:: Exercise goal ::
The answer must consist of every line from the entries that holds the word "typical".

:: Given information ::
----------------------------------------
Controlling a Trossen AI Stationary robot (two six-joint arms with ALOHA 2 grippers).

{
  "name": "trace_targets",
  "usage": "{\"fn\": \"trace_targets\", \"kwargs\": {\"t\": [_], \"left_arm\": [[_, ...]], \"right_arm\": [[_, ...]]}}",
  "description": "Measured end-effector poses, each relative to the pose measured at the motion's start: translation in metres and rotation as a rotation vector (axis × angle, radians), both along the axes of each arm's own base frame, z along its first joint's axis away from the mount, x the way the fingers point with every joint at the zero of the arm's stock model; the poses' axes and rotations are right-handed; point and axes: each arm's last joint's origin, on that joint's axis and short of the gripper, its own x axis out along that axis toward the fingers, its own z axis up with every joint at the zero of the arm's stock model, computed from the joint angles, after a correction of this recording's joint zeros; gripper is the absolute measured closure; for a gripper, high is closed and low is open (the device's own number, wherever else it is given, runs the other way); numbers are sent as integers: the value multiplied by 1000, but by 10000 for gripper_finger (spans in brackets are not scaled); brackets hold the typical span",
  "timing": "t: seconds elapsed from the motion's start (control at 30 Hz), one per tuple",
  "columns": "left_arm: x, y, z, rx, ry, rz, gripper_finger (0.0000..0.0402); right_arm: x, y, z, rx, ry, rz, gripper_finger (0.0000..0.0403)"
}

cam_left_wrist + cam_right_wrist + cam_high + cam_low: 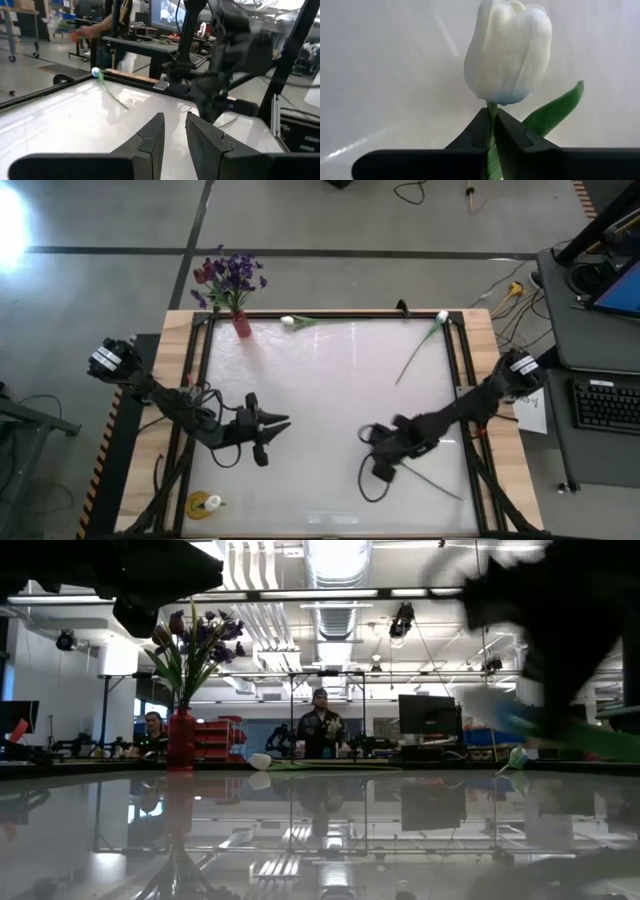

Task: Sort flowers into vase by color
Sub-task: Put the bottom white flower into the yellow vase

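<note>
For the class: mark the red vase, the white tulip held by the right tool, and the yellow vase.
red vase (241, 326), high view, on its body.
white tulip (509, 50), right wrist view, on the bud.
right tool (491, 131), right wrist view, between its tips.
yellow vase (203, 503), high view, on its rim.

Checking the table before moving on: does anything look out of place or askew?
Two white tulips lie flat at the table's far edge, one near the red vase, one near the right corner. The right pincer grips a third tulip; the left pincer hovers.
</note>
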Motion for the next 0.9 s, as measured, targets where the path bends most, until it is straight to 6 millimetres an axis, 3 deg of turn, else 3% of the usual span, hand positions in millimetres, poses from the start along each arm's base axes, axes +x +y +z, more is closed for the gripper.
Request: {"fn": "trace_targets", "kwargs": {"t": [0.13,0.23,0.33,0.43,0.57,0.67,0.9], "left_arm": [[0,1,-1,-54,-12,0,330],[1,0,2,-79,-31,-47,316],[7,-2,13,-79,-67,-85,294],[17,-1,25,-35,-88,-79,270],[30,2,44,45,-104,-72,245],[39,6,58,82,-121,-69,237],[60,21,61,74,-15,-86,242]], "right_arm": [[42,-10,47,-173,-311,112,390],[67,-8,95,-313,-584,227,390],[78,-8,140,-404,-832,320,390],[80,-14,166,-458,-1002,372,390],[82,-27,176,-438,-1103,404,390],[86,-34,169,-396,-1114,411,390],[94,-39,158,-399,-1080,397,390]]}}
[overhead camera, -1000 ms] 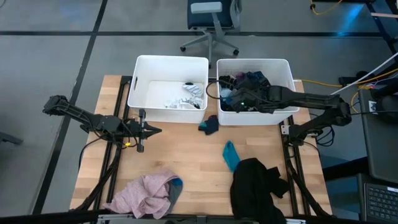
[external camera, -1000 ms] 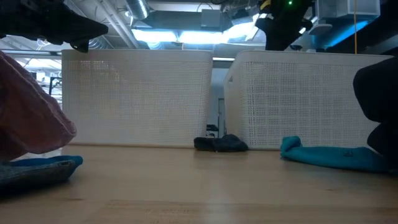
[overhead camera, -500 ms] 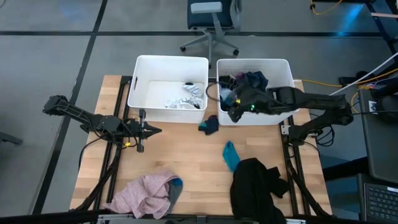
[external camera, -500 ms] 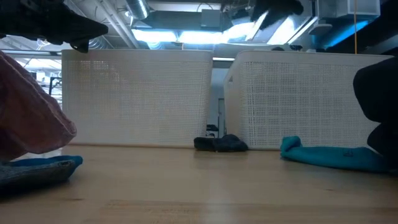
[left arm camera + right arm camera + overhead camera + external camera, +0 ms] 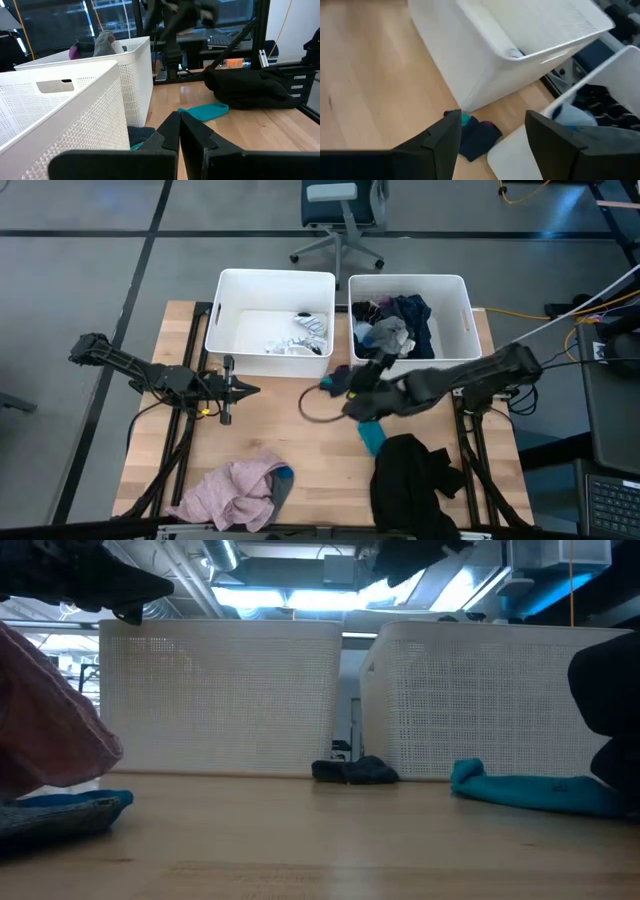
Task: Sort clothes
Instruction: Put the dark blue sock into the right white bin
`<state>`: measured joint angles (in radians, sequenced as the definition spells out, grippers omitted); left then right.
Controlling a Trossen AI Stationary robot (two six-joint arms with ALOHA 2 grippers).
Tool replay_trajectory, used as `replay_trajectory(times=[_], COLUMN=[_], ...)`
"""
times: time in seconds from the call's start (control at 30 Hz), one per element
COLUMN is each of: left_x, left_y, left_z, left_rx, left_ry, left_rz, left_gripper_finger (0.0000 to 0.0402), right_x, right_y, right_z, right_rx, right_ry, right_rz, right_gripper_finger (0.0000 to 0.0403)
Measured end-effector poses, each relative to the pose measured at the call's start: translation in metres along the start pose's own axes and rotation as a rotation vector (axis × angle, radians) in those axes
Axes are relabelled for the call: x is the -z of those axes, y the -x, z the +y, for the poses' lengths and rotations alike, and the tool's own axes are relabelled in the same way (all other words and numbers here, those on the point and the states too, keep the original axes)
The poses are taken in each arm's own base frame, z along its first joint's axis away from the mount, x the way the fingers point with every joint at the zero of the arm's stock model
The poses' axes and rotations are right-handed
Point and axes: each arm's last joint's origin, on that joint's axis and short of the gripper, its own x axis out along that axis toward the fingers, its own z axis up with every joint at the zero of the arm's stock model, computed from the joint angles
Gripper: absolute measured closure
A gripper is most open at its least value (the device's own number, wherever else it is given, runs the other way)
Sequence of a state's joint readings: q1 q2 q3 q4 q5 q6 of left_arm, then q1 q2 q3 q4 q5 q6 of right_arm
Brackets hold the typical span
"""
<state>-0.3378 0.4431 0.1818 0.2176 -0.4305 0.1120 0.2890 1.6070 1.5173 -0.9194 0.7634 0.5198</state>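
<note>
- Nearest, at the surface's (image 5: 300,435) 6 o'clock edge in the high view, a crumpled black fabric garment (image 5: 412,478) sits at about 5 o'clock and runs to the edge.
- A rumpled pink fabric garment with a grey-blue piece tucked at its side (image 5: 238,490) lies at 7 o'clock, also against the near edge.
- Between the two is a bare strip of light wood, open up to the middle.
- A small teal fabric piece (image 5: 371,432) lies just past the black garment, right of centre.
- The right end effector (image 5: 352,398) hangs over the middle of the surface, fingers spread wide and holding nothing, between the teal piece and a small dark navy sock (image 5: 336,381).
- The sock lies at the foot of the gap between the two tubs.
- The left end effector (image 5: 247,389) waits at 9 o'clock, fingers pressed together and empty, with bare wood around it.
- Farthest, at 12 o'clock, two white rectangular plastic tubs stand side by side: the left tub (image 5: 222,320) holds a few white and striped pieces (image 5: 300,335); the right tub (image 5: 462,310) holds a heap of dark, navy and grey clothes (image 5: 395,320).
</note>
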Motion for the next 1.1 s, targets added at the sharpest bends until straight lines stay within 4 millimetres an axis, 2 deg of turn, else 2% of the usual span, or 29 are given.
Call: replay_trajectory(times=[0.23,0.33,0.43,0.57,0.8,0.9,1.1], left_x=[0.0,0.0,0.0,0.0,0.0,0.0,0.0], left_y=[0.0,0.0,0.0,0.0,0.0,0.0,0.0], left_z=[0.0,0.0,0.0,0.0,0.0,0.0,0.0], left_rx=[0.0,0.0,0.0,0.0,0.0,0.0,0.0], left_ry=[0.001,0.001,0.001,0.0,-0.001,-0.001,-0.002], left_rz=[-0.001,0.0,0.0,0.001,0.003,0.003,0.003], left_gripper_finger=[0.04,0.04,0.04,0.04,0.04,0.04,0.04], right_x=[0.025,0.036,0.046,0.054,0.066,0.069,0.072], right_y=[-0.051,-0.076,-0.1,-0.129,-0.169,-0.182,-0.195], right_z=[0.054,0.072,0.081,0.082,0.081,0.076,0.065], right_rx=[0.021,0.039,0.064,0.078,0.078,0.099,0.068], right_ry=[0.117,0.139,0.122,0.035,0.003,-0.023,-0.062], right_rz=[0.071,0.092,0.124,0.181,0.253,0.283,0.34], right_gripper_finger=[0.0185,0.0185,0.0185,0.0185,0.0185,0.0185,0.0185])
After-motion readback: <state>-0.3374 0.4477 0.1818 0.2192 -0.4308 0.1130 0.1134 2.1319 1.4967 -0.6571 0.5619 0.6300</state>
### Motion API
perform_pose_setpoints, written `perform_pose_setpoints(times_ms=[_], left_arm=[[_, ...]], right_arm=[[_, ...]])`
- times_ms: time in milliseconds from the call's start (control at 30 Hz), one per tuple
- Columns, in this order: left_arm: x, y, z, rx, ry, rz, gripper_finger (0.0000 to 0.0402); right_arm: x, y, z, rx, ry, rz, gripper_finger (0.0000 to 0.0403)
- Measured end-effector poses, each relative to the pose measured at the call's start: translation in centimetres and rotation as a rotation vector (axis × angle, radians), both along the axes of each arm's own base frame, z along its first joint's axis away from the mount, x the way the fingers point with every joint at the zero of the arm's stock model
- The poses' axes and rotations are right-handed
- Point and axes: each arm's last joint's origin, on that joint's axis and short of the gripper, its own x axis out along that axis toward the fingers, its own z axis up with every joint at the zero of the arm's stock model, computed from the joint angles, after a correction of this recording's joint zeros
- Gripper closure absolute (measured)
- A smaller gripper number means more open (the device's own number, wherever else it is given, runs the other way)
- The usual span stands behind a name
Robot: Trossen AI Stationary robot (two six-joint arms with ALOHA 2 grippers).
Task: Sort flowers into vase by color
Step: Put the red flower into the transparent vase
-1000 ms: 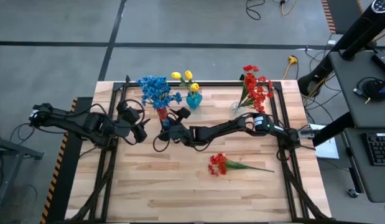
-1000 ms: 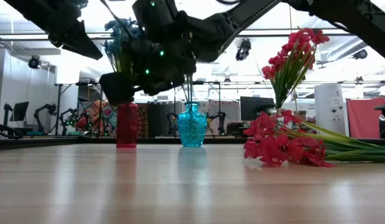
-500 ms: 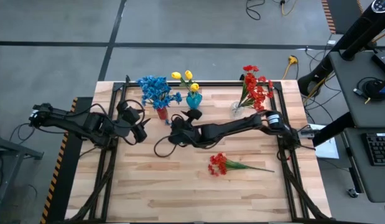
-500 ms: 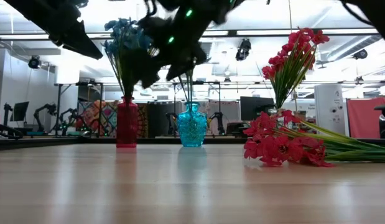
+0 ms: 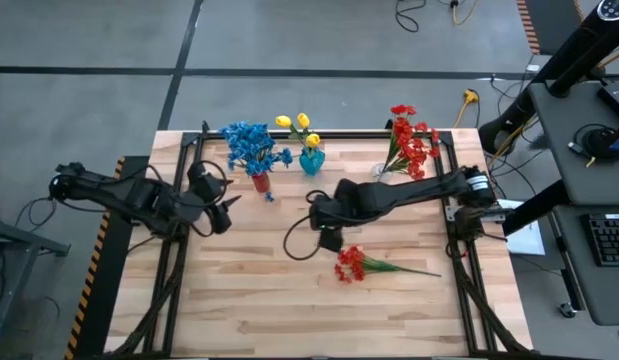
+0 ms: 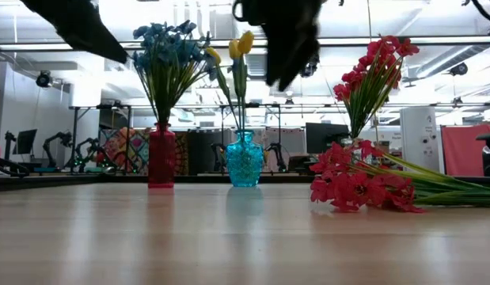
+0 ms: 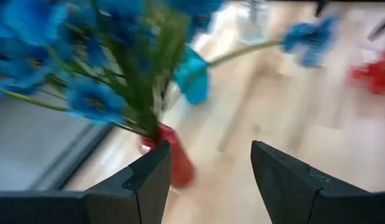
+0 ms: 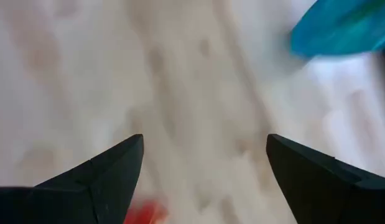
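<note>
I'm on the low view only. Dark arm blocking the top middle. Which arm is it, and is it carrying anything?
Observer: It's the right arm. From above, the right gripper hangs over the table just beside the loose red flower. Its wrist view shows open jaws with nothing between them.
Operator: How does that red flower lie?
Observer: Flat on the table, blooms toward the middle, stem pointing to the right edge.
Operator: Left arm?
Observer: The left gripper is open and empty, near the red vase that holds the blue flowers.
Operator: Any vase still empty?
Observer: No. The blue vase holds yellow flowers; the clear vase holds red flowers.
</note>
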Motion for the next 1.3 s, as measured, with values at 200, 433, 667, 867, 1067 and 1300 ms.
perform_pose_setpoints(times_ms=[200, 433, 667, 867, 1067, 1300], left_arm=[[-0.9, -1.5, 1.0, -0.178, 0.027, -0.099, 0.0200], [-1.4, -3.8, -0.2, -0.286, 0.085, -0.130, 0.0200], [-1.7, -5.9, -2.3, -0.326, 0.103, -0.118, 0.0200], [-1.7, -7.1, -3.1, -0.350, 0.101, -0.105, 0.0200], [-1.3, -7.9, -3.6, -0.341, 0.123, -0.107, 0.0200], [-0.8, -8.3, -3.9, -0.299, 0.094, -0.089, 0.0200]], right_arm=[[-2.0, 0.7, 0.8, 0.225, 0.122, 0.021, 0.0076], [-3.3, 2.3, -0.1, 0.220, 0.211, 0.142, 0.0076], [-5.9, 4.5, -3.3, 0.190, 0.255, 0.160, 0.0076], [-9.1, 6.0, -5.8, 0.199, 0.281, 0.116, 0.0076], [-12.4, 7.7, -7.8, 0.212, 0.266, 0.102, 0.0078], [-13.3, 8.3, -11.1, 0.201, 0.132, 0.103, 0.0078]])
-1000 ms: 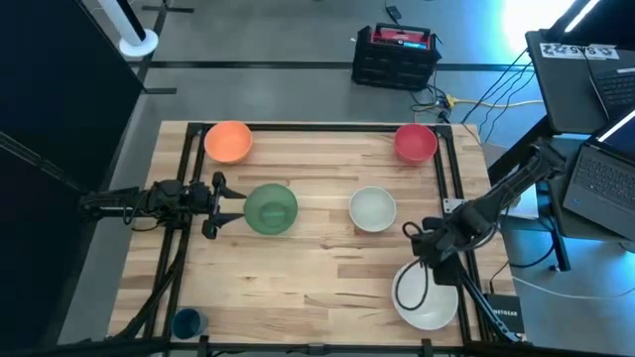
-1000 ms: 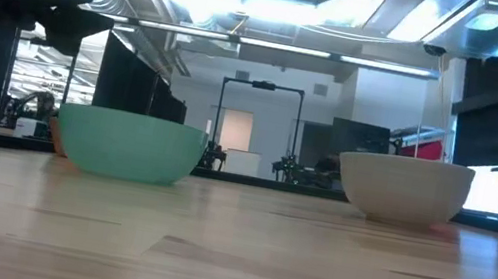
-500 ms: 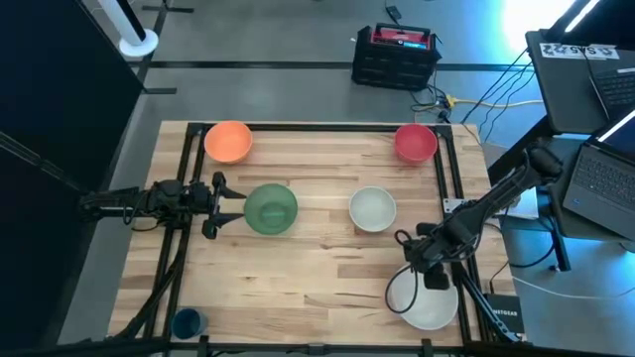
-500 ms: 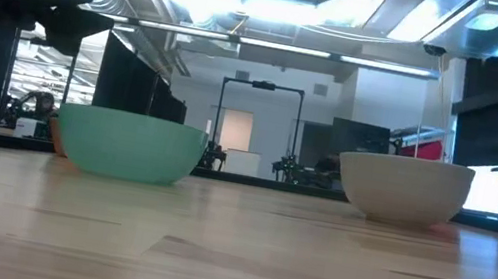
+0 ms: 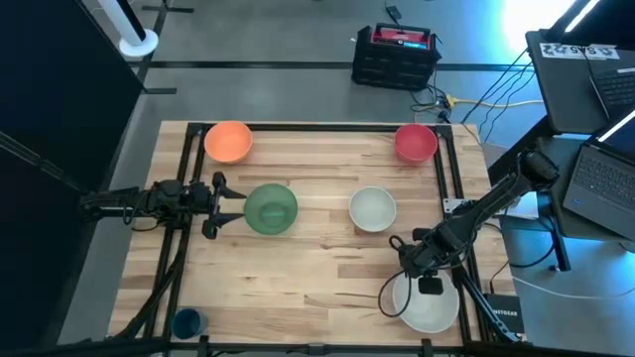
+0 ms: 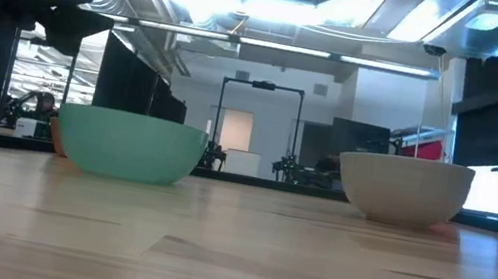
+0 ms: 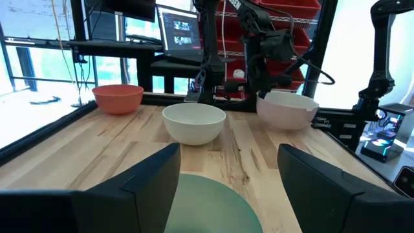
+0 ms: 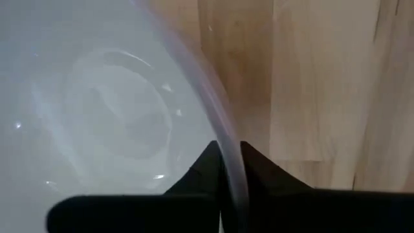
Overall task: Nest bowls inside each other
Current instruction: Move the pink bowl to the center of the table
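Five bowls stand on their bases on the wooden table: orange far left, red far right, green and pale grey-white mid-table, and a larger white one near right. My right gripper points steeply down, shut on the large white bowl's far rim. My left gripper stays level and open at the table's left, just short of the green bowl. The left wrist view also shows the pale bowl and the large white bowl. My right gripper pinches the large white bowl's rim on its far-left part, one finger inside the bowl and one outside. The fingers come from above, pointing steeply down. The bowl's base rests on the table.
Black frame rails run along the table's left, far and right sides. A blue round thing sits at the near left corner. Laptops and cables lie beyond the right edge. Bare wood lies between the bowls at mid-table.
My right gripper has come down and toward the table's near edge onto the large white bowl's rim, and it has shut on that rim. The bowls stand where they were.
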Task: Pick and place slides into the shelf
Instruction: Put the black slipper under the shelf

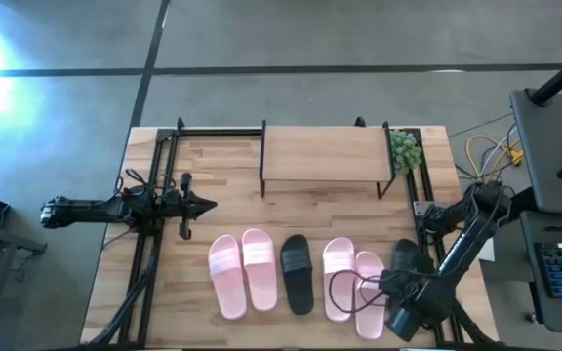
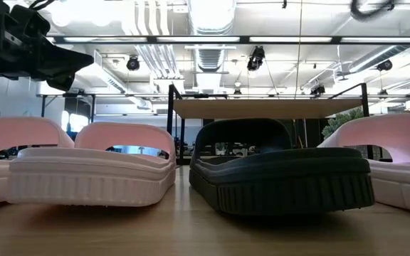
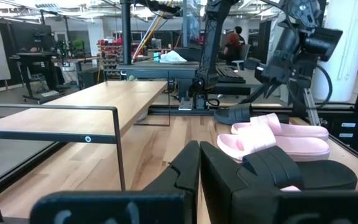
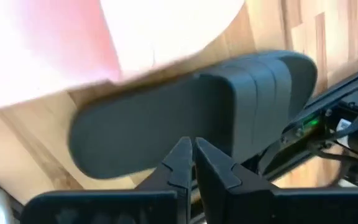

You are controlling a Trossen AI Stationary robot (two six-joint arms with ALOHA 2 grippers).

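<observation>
Finds the right claw (image 4: 193, 152) pressed together and empty, just above the black slide (image 4: 166, 124) lying crossways under its tips on the surface (image 1: 183, 292), with the pressed-together left claw (image 1: 208, 205) waiting far off and the shelf (image 1: 325, 151) well beyond.

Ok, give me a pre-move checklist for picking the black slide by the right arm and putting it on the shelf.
1. Right gripper shut, hanging over the black rubber slide at the table's right edge: not ok, open first.
2. Right gripper holds nothing: ok.
3. Low shelf with light-wood top board bare on top: ok.
4. Left gripper shut and parked left of the shelf, away from the slides: ok.
5. Neighbouring light pink slide lies close beside the black one: cannot tell if there is finger clearance.
6. Loose black cable draped over the pink pair: not ok, snag risk.
</observation>
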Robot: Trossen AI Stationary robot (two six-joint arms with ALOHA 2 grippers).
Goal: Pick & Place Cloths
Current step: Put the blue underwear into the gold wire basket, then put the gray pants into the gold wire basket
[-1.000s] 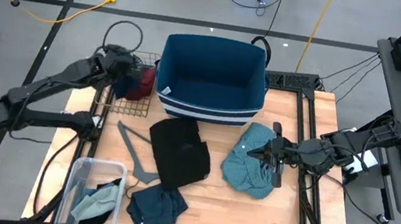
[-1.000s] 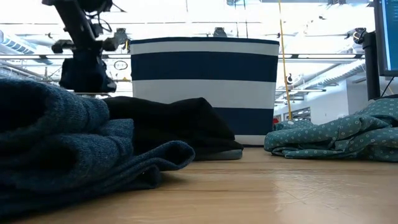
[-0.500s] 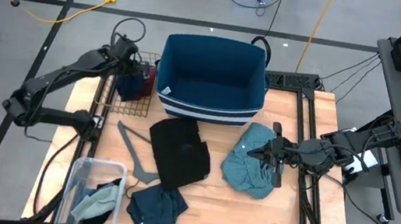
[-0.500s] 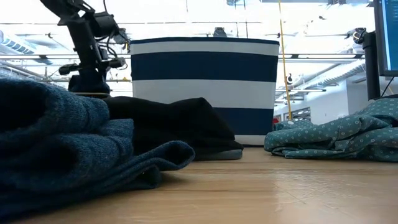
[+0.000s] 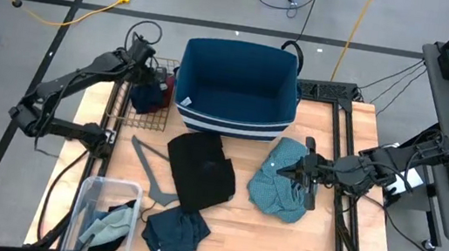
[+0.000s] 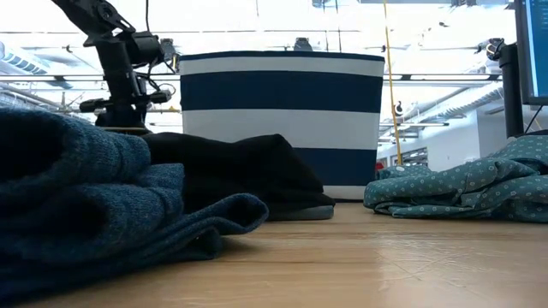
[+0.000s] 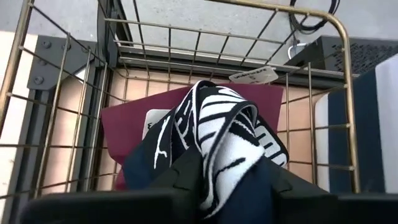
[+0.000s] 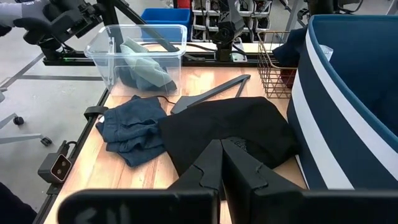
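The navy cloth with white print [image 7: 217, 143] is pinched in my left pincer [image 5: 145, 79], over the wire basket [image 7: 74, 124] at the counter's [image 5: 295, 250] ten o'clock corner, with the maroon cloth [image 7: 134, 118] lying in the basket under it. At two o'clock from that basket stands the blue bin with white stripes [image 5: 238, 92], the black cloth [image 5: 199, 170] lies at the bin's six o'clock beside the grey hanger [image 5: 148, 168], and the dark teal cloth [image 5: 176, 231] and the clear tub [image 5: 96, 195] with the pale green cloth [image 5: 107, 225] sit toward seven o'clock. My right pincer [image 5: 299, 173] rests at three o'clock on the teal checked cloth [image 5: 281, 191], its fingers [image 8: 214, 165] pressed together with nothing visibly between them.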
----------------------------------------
:: Problem solution ::
  "description": "Measured end-effector poses, each relative to the pose measured at the motion's start: translation in metres and rotation as a rotation vector (axis × angle, radians), both along the axes of each arm's own base frame, z along its first joint's axis away from the mount, x the way the fingers point with every joint at the zero of the arm's stock model; the poses' axes and rotations are right-handed; point and axes: each arm's last joint's origin, on that joint's axis and short of the gripper, its own x axis out along that axis toward the fingers, its own z axis up with every joint at the zero of the arm's stock model, computed from the joint angles, after a correction of this recording's joint zeros; gripper is the absolute measured closure; for a gripper, high is closed and low is open (the device's own number, wherever else it is given, runs the other way); numbers are sent as integers: the value multiplied by 1000, but by 10000 for gripper_finger (spans in brackets are not scaled); brackets hold the typical span",
Brackets hold the typical span

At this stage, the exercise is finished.